--- Your task ---
Scan the entries below for "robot" and copy each line that holds it.

[Records contained in a dataset]
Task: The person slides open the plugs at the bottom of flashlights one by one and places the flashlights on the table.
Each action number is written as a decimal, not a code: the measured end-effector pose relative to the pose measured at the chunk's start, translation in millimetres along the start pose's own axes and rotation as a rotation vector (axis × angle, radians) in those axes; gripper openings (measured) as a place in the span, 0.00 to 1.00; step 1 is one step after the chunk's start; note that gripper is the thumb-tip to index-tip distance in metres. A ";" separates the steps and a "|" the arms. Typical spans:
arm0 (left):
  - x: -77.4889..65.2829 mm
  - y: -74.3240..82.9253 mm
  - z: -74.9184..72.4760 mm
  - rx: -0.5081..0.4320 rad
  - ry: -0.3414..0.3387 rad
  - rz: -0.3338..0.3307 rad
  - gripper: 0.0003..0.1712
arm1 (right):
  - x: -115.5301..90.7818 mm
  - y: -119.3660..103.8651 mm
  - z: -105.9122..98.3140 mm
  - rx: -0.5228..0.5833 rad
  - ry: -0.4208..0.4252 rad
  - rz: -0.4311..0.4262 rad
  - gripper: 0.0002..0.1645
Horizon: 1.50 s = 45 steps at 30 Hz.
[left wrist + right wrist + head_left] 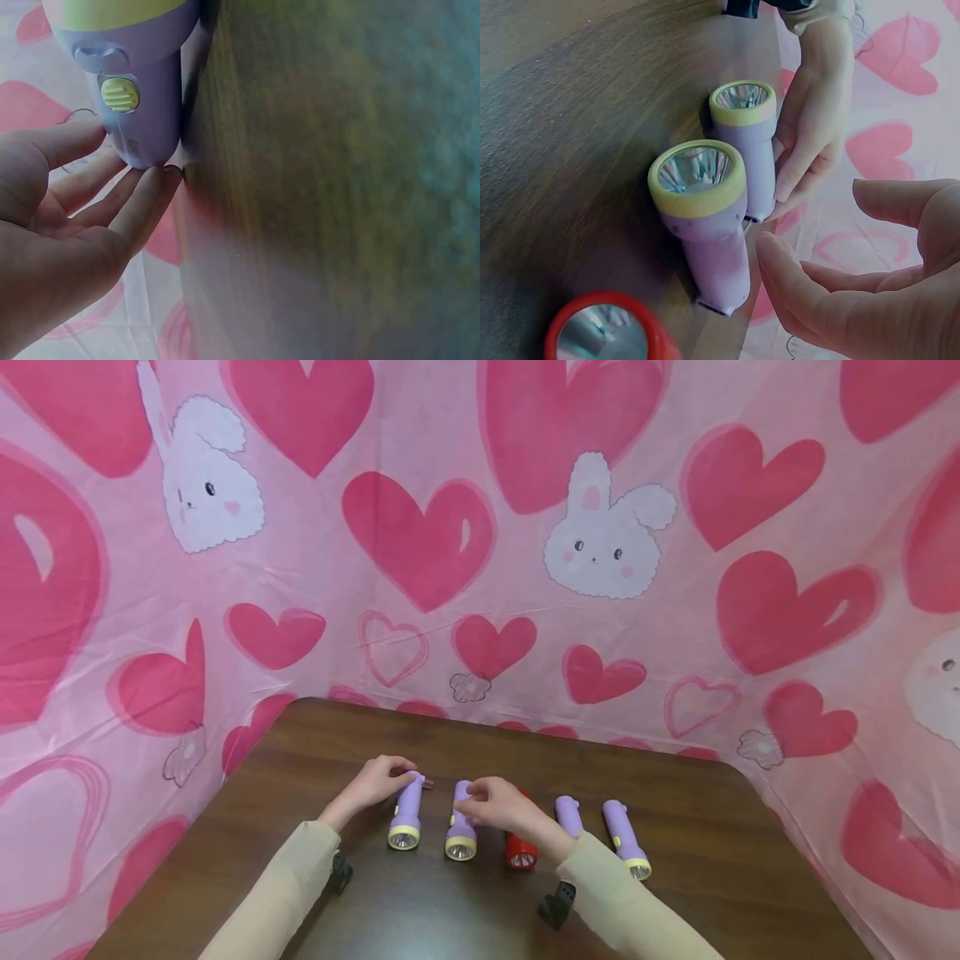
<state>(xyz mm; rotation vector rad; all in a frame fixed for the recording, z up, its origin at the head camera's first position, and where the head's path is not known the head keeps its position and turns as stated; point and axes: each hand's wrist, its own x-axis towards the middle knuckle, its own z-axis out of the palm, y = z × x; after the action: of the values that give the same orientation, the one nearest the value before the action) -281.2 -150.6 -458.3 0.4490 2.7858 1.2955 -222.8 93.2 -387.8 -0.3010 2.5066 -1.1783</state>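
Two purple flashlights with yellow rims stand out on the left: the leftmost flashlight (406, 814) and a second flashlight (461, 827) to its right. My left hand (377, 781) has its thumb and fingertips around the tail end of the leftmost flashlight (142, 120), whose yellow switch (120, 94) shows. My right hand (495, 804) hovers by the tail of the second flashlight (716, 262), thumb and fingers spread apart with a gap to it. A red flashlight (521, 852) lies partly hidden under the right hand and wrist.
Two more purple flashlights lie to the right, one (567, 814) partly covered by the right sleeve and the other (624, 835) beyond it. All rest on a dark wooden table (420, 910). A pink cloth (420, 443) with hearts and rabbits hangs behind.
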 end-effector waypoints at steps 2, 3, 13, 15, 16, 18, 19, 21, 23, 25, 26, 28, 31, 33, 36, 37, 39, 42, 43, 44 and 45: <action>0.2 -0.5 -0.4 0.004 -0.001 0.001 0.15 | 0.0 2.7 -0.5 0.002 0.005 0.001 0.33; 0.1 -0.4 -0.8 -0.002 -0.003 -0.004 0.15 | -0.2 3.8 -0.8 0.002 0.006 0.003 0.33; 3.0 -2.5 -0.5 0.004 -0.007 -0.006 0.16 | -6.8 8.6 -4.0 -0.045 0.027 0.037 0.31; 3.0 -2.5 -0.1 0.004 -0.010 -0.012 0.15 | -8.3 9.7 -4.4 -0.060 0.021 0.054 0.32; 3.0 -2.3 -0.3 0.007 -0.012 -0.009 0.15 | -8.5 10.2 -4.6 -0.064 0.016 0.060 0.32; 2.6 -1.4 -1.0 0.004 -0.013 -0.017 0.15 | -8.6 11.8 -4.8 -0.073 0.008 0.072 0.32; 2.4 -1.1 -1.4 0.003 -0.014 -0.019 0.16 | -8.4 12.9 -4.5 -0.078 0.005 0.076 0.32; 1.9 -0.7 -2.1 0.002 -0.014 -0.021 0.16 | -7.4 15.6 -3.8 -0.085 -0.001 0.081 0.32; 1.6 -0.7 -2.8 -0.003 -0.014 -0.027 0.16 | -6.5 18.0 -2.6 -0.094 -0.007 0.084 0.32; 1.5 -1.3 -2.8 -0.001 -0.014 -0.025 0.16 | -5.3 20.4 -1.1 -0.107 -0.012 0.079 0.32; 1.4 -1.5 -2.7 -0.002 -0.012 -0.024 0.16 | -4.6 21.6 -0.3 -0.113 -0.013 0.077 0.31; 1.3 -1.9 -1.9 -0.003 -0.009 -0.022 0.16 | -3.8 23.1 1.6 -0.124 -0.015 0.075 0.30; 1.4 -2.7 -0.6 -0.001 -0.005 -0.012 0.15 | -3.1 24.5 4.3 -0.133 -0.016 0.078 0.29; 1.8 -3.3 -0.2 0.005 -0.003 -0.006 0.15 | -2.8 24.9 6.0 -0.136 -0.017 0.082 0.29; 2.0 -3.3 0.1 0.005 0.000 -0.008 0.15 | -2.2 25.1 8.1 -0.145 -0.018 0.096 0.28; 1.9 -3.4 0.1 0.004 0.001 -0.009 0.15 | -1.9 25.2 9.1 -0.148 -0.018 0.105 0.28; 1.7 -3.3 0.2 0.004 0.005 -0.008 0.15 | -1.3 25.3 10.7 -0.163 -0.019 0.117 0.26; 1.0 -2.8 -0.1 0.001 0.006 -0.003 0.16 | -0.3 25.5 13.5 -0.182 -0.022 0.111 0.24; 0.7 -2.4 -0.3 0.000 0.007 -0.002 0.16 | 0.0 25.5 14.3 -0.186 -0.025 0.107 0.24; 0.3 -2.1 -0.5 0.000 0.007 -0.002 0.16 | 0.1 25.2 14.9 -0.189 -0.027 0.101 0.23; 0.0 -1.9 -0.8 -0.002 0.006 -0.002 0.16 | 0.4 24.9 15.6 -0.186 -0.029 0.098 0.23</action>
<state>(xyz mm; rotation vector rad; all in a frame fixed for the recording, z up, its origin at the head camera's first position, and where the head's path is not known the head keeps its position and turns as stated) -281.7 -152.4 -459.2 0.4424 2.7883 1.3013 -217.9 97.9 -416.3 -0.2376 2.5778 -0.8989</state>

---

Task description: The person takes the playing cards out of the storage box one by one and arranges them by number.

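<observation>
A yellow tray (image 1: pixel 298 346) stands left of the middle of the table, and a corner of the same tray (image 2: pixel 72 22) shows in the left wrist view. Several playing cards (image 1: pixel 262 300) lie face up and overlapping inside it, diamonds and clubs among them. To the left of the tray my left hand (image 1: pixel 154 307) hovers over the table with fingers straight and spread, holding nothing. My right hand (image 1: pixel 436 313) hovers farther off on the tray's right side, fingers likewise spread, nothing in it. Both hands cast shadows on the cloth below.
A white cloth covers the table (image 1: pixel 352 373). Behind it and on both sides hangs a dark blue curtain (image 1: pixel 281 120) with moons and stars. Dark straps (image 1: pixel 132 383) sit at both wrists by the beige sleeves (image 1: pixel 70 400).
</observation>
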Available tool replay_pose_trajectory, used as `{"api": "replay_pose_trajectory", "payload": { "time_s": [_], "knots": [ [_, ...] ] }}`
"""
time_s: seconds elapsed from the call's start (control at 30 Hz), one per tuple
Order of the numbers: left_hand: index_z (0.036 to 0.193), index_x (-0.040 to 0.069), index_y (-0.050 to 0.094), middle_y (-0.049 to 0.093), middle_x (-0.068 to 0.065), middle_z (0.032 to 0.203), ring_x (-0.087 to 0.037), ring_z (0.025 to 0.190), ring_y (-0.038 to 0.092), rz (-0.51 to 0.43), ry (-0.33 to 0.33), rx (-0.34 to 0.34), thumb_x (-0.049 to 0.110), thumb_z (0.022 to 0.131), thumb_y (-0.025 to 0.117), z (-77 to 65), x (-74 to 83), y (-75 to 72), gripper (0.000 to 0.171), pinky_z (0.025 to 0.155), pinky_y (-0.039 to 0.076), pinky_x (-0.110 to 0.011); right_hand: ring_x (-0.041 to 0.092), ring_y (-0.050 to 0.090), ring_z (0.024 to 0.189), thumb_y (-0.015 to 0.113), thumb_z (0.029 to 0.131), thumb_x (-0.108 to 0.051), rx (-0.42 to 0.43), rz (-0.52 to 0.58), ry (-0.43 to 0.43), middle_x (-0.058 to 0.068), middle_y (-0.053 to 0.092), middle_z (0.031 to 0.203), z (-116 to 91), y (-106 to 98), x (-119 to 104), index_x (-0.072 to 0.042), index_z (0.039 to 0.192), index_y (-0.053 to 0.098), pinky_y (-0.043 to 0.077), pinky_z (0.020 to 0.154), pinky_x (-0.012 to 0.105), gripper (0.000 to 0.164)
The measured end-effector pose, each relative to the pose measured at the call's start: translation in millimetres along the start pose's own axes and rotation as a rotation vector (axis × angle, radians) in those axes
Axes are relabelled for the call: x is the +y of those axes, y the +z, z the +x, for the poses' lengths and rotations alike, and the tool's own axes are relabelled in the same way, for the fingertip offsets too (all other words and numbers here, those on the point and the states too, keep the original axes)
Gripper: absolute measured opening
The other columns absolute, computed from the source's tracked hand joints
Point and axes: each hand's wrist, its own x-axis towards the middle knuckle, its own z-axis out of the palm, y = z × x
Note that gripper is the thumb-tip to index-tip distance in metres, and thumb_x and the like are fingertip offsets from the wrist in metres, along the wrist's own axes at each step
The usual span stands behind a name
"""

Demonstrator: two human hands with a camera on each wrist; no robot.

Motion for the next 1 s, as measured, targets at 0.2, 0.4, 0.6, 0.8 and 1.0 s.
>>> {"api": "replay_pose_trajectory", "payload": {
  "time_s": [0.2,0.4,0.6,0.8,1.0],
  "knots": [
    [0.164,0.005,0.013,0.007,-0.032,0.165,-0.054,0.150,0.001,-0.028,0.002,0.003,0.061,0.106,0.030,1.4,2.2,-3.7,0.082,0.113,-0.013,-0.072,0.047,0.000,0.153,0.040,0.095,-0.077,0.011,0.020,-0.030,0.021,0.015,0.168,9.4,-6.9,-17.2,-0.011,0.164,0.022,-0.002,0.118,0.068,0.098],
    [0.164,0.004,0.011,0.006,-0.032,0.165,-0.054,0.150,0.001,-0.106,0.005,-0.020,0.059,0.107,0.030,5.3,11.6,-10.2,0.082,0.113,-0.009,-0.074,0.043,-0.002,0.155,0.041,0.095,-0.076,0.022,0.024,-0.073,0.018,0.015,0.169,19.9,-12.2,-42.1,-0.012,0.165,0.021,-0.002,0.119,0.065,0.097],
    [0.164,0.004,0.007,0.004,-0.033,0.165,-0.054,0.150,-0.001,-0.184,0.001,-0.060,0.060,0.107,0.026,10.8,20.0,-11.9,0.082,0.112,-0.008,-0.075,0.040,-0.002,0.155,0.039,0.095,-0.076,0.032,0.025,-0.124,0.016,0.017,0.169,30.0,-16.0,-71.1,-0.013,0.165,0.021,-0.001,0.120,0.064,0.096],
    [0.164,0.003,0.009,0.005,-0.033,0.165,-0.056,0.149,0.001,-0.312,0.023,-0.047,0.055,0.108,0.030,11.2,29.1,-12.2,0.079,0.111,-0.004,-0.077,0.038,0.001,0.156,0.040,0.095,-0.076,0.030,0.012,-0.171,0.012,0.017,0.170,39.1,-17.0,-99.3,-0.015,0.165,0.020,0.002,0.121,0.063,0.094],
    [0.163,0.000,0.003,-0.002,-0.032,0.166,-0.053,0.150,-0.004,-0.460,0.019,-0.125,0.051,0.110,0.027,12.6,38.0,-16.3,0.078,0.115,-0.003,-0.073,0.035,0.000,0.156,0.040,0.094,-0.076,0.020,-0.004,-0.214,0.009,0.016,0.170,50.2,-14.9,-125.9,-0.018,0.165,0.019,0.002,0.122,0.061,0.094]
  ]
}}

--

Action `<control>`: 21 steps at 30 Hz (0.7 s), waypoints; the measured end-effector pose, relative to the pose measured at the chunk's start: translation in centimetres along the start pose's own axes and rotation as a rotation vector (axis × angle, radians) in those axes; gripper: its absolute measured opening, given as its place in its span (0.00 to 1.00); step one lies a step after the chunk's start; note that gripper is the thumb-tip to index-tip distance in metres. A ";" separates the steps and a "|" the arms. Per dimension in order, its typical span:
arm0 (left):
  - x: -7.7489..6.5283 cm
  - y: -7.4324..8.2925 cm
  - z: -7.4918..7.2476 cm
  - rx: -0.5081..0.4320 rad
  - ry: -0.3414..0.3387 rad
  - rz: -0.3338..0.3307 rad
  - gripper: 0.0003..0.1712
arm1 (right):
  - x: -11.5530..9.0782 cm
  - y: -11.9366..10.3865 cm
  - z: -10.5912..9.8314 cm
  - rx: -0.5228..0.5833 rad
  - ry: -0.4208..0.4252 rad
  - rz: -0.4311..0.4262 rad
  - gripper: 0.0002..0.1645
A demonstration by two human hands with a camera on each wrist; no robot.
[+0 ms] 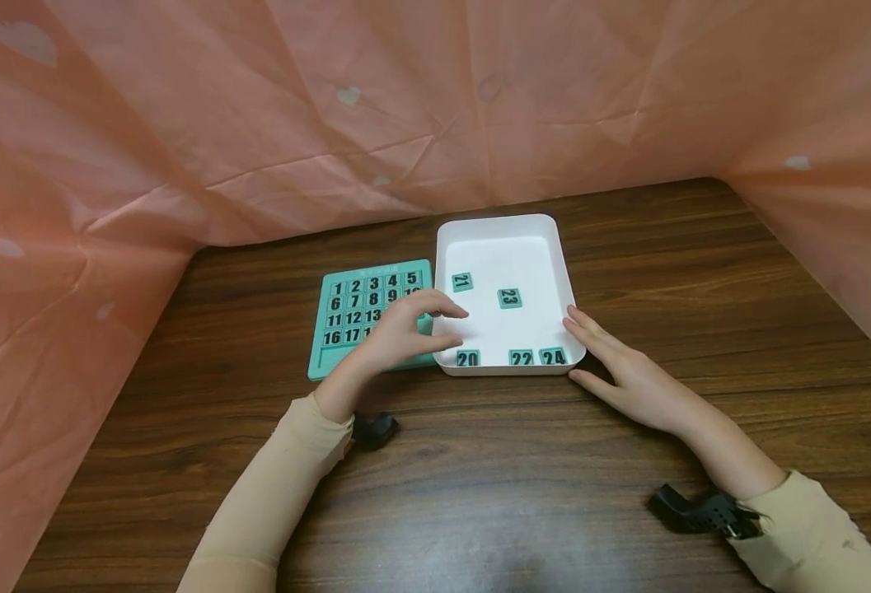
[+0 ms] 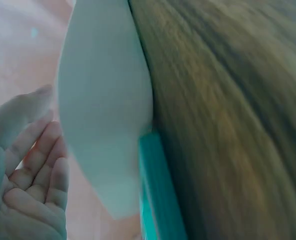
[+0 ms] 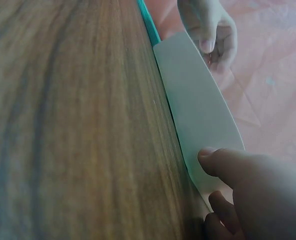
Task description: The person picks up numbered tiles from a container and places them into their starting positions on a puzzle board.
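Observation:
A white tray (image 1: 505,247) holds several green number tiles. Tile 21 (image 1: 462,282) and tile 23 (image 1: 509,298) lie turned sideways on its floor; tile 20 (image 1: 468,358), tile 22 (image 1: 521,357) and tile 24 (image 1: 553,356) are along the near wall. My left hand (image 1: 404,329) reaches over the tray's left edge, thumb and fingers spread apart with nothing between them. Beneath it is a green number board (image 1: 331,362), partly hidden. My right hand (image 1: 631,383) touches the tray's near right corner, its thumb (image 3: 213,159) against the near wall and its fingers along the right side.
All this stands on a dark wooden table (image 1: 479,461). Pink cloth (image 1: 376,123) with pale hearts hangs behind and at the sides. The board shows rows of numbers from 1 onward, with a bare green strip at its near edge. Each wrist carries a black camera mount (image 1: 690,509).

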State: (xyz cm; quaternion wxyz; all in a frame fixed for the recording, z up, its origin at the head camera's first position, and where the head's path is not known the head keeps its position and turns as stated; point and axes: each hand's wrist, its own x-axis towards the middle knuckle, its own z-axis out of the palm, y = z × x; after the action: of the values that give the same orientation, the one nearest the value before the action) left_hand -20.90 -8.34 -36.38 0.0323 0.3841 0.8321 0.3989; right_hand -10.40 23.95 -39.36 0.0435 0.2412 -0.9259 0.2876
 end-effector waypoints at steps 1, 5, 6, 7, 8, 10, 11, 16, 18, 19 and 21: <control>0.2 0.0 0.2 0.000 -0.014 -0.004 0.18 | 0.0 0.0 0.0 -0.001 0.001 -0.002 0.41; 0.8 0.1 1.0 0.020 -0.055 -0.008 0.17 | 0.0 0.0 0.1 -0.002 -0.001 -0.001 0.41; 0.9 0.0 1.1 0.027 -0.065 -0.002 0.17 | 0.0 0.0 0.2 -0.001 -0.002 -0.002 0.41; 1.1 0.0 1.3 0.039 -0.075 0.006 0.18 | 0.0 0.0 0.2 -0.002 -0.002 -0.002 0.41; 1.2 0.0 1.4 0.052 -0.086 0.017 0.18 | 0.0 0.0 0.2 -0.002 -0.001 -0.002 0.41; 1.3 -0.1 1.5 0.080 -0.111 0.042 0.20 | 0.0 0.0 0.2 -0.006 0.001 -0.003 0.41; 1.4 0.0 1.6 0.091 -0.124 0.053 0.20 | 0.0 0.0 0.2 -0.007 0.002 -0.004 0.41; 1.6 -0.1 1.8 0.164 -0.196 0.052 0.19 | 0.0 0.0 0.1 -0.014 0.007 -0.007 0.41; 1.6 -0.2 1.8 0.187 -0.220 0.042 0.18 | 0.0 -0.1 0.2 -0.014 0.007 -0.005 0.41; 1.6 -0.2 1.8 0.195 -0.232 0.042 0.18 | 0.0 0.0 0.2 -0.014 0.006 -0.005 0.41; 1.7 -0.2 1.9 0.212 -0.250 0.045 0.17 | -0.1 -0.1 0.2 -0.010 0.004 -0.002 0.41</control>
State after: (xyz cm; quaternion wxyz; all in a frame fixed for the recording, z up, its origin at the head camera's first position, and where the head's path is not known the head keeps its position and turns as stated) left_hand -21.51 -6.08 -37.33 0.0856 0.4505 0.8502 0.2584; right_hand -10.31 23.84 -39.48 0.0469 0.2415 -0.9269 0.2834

--- Exercise answer ---
Demonstrator: two human hands with a camera on each wrist; no robot.
A demonstration by two human hands with a camera on each wrist; no robot.

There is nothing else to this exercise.